[DIRECTIONS FOR THIS TASK]:
Within the data below, find the string "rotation" and return each line where it occurs.

[RAW DATA]:

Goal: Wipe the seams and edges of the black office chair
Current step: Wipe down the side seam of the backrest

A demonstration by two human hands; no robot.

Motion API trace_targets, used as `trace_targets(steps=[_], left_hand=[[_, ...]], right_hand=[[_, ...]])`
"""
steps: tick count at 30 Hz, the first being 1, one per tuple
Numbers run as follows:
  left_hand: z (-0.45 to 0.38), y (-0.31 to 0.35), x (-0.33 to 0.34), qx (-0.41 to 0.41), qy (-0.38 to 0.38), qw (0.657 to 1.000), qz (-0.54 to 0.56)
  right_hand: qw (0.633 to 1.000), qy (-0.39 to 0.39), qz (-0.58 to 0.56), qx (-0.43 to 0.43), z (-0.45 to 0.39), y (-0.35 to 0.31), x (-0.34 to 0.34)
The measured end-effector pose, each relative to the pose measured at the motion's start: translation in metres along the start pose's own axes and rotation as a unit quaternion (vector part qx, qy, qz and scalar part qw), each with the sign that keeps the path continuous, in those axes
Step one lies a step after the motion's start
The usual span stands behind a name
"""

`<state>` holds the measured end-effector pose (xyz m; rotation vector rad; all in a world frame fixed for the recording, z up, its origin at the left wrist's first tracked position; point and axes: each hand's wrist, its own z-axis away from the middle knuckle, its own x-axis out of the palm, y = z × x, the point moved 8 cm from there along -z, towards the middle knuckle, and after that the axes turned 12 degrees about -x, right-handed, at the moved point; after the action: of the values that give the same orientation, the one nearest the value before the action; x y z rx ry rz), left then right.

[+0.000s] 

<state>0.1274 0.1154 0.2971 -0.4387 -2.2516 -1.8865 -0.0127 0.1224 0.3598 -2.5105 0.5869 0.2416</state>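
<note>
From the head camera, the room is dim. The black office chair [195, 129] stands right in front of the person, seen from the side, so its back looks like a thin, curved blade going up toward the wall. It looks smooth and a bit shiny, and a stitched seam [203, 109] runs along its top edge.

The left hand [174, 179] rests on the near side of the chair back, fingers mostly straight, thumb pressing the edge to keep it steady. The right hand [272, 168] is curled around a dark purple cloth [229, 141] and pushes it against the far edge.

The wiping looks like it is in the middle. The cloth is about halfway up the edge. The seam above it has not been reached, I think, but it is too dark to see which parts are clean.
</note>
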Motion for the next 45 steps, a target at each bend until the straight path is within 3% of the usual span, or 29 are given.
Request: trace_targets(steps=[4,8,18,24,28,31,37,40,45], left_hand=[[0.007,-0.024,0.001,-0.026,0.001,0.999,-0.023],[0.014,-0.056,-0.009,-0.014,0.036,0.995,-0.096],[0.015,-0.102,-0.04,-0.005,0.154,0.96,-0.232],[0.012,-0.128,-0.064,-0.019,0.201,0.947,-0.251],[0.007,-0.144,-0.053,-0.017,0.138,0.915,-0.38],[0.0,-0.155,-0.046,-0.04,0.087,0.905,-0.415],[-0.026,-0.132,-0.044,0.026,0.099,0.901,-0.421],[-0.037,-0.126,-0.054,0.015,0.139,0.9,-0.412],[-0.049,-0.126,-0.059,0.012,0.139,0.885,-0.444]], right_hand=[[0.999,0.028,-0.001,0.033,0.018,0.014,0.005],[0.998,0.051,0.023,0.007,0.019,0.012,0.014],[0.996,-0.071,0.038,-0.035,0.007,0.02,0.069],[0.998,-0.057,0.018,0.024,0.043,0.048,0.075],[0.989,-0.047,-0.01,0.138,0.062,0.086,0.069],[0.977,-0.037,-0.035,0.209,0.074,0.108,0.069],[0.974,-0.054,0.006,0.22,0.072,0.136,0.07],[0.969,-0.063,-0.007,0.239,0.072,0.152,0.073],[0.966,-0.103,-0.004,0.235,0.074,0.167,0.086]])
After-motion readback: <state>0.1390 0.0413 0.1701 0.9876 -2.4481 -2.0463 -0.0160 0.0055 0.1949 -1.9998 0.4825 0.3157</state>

[TASK ANSWER]:
The measured end-effector pose, each relative to the pose measured at the motion's start: translation in metres along the start pose's own axes and rotation as a unit quaternion (vector part qx, qy, qz and scalar part qw), each with the sign that keeps the path continuous, in those axes
`<state>` holds the measured end-effector pose (xyz m; rotation vector rad; all in a world frame fixed for the recording, z up, its origin at the left wrist's first tracked position; point and axes: each hand's wrist, its own z-axis away from the middle knuckle, its own x-axis out of the palm, y = z × x, the point moved 8 cm from there along -z, towards the middle knuckle, and after that the axes turned 12 degrees about -x, right-handed, at the moved point; after the action: of the values that give the same orientation, the one nearest the value before the action; x y z rx ry rz), left then right.

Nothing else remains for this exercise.